Background & objectives: Child-Pugh score (CPS) is a widely used prognostic marker in cases of cirrhosis and pulmonary arterial hypertension (PAH). However, the role of this score in the quantification of severity of PAH is not well studied. In mild cases, echocardiography is more sensitive. This study was done to assess the association between echocardiography and severity of cirrhosis using CPS.
Methods: A cross-sectional study was done from April to June 2014 in 42 patients with cirrhosis using a pre-tested semi-structured interview schedule.
Results: There was no significant association between echocardiographic changes and CPS in patients with liver cirrhosis.
Interpretation & conclusions: Advising an echocardiographic evaluation may prove beneficial in patients of Child-Pugh Grades B and C. However, more extensive studies are required to confirm the same.
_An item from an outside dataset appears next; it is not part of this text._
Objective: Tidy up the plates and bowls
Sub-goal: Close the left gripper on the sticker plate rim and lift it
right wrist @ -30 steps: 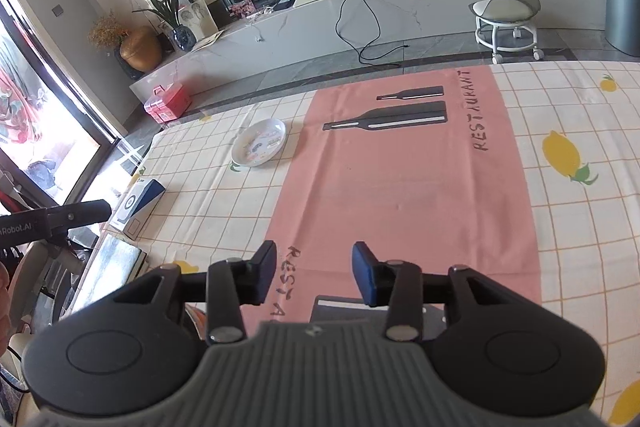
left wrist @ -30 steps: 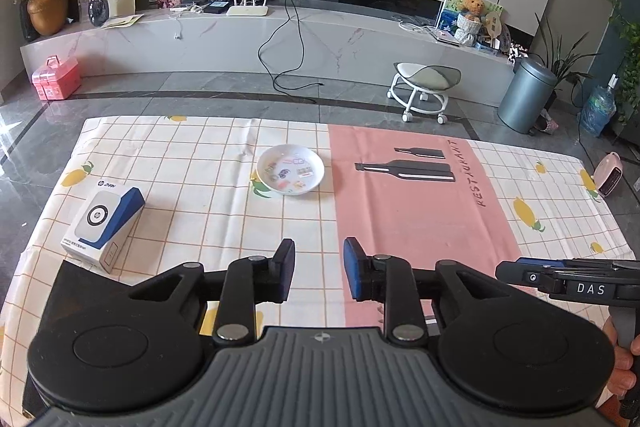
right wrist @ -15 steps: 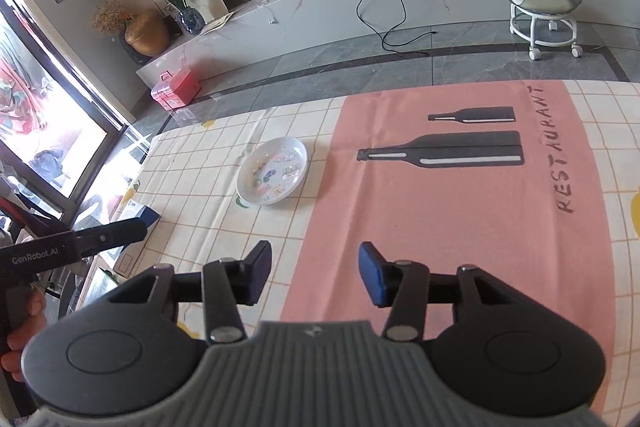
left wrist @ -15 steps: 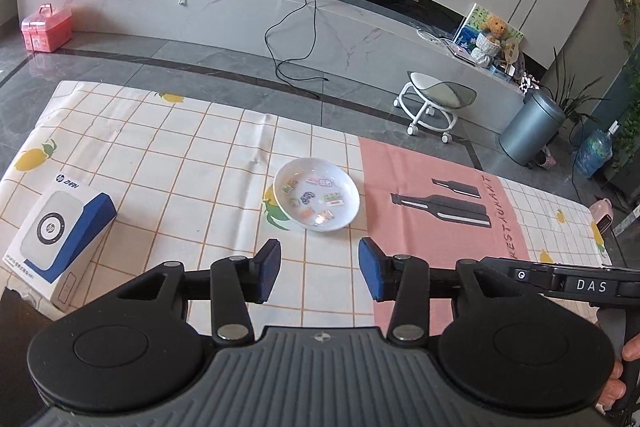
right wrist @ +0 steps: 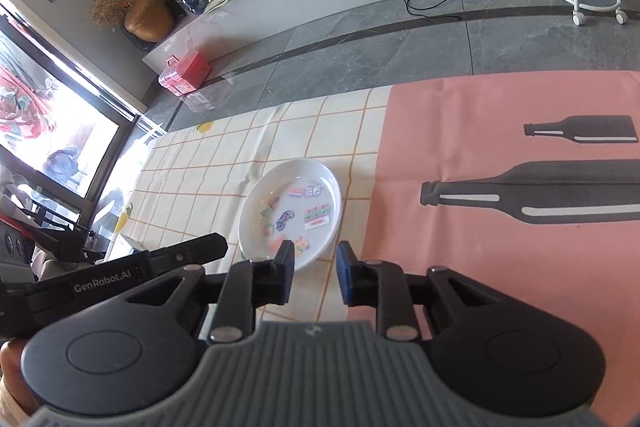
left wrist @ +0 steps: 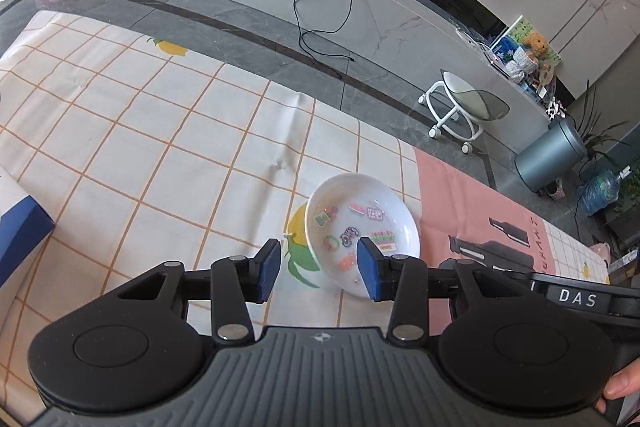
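A white shallow plate (left wrist: 362,227) with coloured stickers inside lies on the checked tablecloth beside the pink strip. My left gripper (left wrist: 320,267) hovers at its near-left rim. Its jaws are closing a little and stand apart, with the rim showing between them and no pad pressing on it. The same plate (right wrist: 290,211) appears in the right wrist view, just ahead of my right gripper (right wrist: 316,267). That gripper's jaws are closing; its left finger overlaps the near rim and nothing is gripped. Each view shows the other gripper's body at its side edge.
A blue and white box (left wrist: 20,227) lies at the cloth's left edge. The pink strip (right wrist: 500,267) with bottle prints runs to the right of the plate. Beyond the table are grey floor, a white stool (left wrist: 460,111) and a grey bin (left wrist: 552,155).
Both grippers have come forward and down toward the plate, which now fills more of each view. The right jaws are narrower than before; the left jaws are wider than a second ago.
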`<state>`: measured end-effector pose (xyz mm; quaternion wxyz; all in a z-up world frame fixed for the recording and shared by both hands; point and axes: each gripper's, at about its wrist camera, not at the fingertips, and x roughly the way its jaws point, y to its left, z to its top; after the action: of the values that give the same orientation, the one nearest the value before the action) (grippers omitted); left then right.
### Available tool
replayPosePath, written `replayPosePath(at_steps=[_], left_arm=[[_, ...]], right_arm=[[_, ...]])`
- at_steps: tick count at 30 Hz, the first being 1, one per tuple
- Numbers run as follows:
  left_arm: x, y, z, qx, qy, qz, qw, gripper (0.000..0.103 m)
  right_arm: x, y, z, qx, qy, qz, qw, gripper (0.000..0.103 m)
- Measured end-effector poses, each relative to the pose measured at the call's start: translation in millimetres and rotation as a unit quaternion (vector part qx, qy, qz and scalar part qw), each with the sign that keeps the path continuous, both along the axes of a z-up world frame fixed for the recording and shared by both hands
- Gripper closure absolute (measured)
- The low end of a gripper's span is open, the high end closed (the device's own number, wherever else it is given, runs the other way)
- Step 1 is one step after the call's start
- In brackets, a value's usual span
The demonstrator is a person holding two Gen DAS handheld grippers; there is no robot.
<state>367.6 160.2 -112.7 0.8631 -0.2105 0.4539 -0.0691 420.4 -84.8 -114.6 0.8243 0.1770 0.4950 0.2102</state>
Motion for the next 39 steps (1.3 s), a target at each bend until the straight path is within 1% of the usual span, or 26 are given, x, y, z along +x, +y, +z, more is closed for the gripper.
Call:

Keywords: Alcoholic liver disease - cirrhosis - portal hypertension - pulmonary hypertension


How to cite this article:
Balde J, Rao N K, Ballala K, Samanth J, Shetty K R, Patil N, Avinash A, Varghese G. Echocardiographic abnormalities in cirrhosis & their correlation with severity of cirrhosis using Child-Pugh score among patients in a tertiary care hospital. Indian J Med Res 2016;144:935-7

How to cite this URL:
Balde J, Rao N K, Ballala K, Samanth J, Shetty K R, Patil N, Avinash A, Varghese G. Echocardiographic abnormalities in cirrhosis & their correlation with severity of cirrhosis using Child-Pugh score among patients in a tertiary care hospital. Indian J Med Res [serial online] 2016 [cited 2020 Sep 24];144:935-7. Available from: http://www.ijmr.org.in/text.asp?2016/144/6/935/205398

Vascular changes in the pulmonary circulation are a well-recognized complication in cirrhosis of the liver. There can be subtle and subclinical cardiac abnormalities among patients with cirrhosis and pulmonary arterial hypertension (PAH). These changes can lead to systolic and diastolic dysfunction and can be detected by echocardiography [1] . Child-Pugh score (CPS) is an independent prognostic marker for complications of PAH and also in predicting mortality in patients with cirrhosis. It has also been used for selecting candidates for the resection of liver in patients with carcinoma liver [2] . The role of CPS in predicting severity of PAH is not known. This study was aimed at predicting the role of CPS and its association with severity of PAH. Hence, the objective was to assess the echocardiographic abnormalities in cirrhosis and their association with severity of cirrhosis using CPS.


   Material & Methods Top


The study was conducted as a cross-sectional analysis over a period of two months (April to June 2014). Patients with cirrhotic liver from the departments of Medicine and Cardiology were selected for the study. Patients with any pre-existing cardiovascular (CV) abnormalities, PAH due to other causes (chronic obstructive pulmonary disease, chronic kidney disease and sarcoidosis) and endocrinopathies were excluded from the study. A total of 42 patients were included in the study. The sample size required was calculated using Epi Info 7 (CDC, Atlanta, GA, USA). A sample size of 42 was calculated with an expected frequency of CV complications to be 30 per cent. The confidence level was 80 per cent, and absolute precision was 5 per cent. Institutional Ethics Committee approval was obtained. A written informed consent was obtained from all the patients.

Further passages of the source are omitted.